The first part of this article series looked at a pool allocator optimized for small allocations. The developers have said that they do a lot in Qt by allocating QEvent or QObject instances, and a specialized allocator can be useful for their applications as well. So far, the Qt developers' decisions will allocate entire pages of memory as needed and distribute data chunks of a fixed size, which is specified at compile time via a template parameter. It supports a variety of threading models, with different trade-offs in terms of performance, memory efficiency, and concurrency. The developers got very promising results, outperforming general purpose allocators by 3-10 times in multi-threaded tests.
However, with an allocator that can only handle one block size and never returns memory back to the operating system, developers still have a way to go before they can actually support Qt's QEvent and QObject usage scenarios. You can't just waste a library and take up memory, or ask application developers to implement a new/delete operator to be able to allocate instances of their large subclasses.
But before thinking about how to add more complexity, developers need to think about testing. This article will be about this.
What do developers want to test?
Testing an allocator using only black box strategies is very limited. Developers cannot be sure that an allocator is performing correctly by looking only at the pointers it receives. They want to be sure that the allocator is in the state they expect. Ideally, one can do this without having to write test code that more or less duplicates what the allocator already does. Basically it will be just checking that there is the ability to copy/paste code (copy/pasting code). In addition, if you had access to internal data structures, you would have to block them during multi-threaded testing, which you definitely don’t want to do.
But even with a flawless implementation of the allocator
the user code (user-code) will also contain errors. Developers should get predictable errors if their code performs illegal reads or writes, accesses remote objects, has double free errors, or memory leaks. These memory accesses usually cause segmentation violation errors with a useful stack trace. But developers only work with the memory that belongs to the process (unless we hit the edge of a page of memory), and the operating system does not keep track of what is done with this memory. In addition, the use of custom allocators introduces an entirely new type of error, the allocator mismatch. All allocators use data structures and memory layouts that are optimized for their efficient operation, so throwing an arbitrary address into an allocator will result in undefined behavior if that address was not obtained from the same allocator in the first place.

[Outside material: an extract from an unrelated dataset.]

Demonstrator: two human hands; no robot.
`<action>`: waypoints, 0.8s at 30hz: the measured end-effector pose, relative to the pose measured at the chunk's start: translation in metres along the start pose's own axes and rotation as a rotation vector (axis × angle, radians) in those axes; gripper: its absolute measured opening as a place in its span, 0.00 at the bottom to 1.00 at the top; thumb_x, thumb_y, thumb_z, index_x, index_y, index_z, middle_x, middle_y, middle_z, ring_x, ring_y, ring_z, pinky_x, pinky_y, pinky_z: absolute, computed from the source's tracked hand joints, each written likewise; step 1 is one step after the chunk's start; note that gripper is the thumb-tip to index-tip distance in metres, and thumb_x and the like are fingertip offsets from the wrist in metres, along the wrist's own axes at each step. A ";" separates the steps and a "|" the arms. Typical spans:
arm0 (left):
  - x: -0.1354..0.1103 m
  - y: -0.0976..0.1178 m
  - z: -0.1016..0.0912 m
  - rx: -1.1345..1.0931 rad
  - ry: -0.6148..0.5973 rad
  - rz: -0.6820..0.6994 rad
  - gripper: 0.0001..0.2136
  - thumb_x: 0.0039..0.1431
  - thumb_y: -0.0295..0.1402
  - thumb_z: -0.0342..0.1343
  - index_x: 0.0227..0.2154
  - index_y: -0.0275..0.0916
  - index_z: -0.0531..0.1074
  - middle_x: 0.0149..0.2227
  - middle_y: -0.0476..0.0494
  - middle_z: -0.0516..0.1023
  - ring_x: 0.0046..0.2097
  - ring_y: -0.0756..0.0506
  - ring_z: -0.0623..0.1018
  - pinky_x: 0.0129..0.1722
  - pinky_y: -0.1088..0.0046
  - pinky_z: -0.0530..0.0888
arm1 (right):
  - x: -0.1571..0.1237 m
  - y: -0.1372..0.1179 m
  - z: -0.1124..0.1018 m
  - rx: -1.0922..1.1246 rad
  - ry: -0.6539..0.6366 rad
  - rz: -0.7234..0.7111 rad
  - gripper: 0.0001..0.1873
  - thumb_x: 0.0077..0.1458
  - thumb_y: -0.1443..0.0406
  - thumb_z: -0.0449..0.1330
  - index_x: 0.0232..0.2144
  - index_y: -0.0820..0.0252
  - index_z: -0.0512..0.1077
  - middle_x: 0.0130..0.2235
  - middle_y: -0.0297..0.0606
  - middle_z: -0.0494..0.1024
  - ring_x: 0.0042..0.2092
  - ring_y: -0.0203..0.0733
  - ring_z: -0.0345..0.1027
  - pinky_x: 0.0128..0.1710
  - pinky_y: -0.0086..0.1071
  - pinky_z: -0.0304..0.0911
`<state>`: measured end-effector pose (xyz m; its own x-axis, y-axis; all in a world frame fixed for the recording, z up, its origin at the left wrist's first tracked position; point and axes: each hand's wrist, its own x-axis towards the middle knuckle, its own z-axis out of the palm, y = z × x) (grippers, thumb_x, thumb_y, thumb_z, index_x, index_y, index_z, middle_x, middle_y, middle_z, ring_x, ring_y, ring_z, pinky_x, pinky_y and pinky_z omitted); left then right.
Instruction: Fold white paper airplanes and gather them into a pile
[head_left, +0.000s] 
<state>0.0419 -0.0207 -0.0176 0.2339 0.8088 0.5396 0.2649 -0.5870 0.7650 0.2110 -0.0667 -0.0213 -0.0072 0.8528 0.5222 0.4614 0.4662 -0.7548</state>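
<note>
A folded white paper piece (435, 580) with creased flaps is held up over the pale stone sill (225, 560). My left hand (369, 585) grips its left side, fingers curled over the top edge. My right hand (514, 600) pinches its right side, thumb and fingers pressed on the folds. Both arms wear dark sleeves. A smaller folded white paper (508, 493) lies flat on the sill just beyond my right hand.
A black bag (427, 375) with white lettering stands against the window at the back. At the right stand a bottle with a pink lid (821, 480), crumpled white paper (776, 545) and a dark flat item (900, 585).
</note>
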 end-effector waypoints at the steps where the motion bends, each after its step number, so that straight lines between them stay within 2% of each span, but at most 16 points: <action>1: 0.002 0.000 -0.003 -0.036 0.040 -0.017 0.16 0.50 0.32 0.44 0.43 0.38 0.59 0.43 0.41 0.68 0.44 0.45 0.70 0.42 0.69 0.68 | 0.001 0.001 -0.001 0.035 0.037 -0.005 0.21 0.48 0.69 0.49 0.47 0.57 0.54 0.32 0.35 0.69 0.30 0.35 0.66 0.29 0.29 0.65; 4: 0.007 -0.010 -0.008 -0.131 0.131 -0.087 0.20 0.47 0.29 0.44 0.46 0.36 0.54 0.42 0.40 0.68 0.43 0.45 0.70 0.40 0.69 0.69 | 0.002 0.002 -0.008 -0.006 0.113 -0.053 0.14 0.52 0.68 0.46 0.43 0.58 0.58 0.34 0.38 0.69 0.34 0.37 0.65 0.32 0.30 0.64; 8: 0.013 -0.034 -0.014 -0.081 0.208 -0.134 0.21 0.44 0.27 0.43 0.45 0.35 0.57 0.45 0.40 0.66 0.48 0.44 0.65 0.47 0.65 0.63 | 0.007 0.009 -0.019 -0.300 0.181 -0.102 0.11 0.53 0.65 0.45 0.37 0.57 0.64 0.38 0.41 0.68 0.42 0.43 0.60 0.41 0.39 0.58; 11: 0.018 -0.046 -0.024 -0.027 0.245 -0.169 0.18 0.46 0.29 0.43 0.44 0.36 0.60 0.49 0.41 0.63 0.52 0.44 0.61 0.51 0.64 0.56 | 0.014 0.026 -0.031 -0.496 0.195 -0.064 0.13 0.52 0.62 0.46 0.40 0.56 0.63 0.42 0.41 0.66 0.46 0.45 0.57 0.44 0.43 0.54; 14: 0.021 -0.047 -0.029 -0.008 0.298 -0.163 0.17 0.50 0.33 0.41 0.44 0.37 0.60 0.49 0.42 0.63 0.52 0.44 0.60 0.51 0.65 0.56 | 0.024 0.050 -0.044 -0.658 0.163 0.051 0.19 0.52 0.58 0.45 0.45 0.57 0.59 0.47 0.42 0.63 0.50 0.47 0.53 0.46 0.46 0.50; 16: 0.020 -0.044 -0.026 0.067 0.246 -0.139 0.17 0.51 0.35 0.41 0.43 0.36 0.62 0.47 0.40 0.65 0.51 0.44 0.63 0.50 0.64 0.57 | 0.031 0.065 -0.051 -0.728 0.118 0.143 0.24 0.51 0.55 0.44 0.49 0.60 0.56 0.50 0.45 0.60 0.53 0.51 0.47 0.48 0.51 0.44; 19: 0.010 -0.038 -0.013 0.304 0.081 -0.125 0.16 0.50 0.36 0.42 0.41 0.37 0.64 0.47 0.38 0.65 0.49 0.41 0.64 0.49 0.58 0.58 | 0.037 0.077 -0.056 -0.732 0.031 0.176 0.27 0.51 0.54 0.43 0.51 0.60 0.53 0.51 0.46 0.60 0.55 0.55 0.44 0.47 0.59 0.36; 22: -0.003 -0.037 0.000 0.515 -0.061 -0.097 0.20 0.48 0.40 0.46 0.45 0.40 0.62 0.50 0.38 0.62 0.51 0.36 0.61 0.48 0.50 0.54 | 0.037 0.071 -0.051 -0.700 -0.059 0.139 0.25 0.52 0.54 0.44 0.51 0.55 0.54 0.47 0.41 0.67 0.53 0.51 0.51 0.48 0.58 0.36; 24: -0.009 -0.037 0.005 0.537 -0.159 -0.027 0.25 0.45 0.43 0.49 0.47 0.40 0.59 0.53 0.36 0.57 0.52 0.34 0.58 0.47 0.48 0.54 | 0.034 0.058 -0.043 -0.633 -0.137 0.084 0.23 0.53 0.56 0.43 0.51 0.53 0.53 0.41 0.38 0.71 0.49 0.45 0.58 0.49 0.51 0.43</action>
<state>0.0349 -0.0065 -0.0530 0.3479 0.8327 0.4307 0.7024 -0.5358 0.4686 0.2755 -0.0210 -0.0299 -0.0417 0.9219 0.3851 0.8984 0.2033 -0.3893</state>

Finally, the Qt allocator is somewhat configurable and designed for rather specific situations. Developers want to collect data on how the allocator is used in real-world conditions so that they can tweak configurations and make sure it's the right type of allocator.
Until the developers know that the allocator works correctly, they can leave aside the error detection in user code. Here are some things to check to be sure of the implementation:
• when allocating as many fragments as fit on the page, and then freeing the first allocated fragment, then the next selection should not allocate an additional page;
• when more data fragments are allocated than fit on the page, then the allocator should allocate a new page;
• in a multi-threaded allocator, used arenas are not deleted if the corresponding thread terminates, but are marked as obsolete;
• in a multi-threaded allocator, the new thread will reuse the arena previously marked as obsolete;
• In a multi-threaded allocator, all threads share the same arena.
Testing with policy
Developers want to make the allocator testable without slowing it down. An allocator that needs to check environment variables or other runtime configurations as part of its code paths to get observable data will have to do some extra work, even if it just checks if the function pointer is nullptr before being called. Developers want to avoid this extra work. Not only does it slow things down, but it can also hide non-obvious race conditions that one might have in one's multi-threaded code.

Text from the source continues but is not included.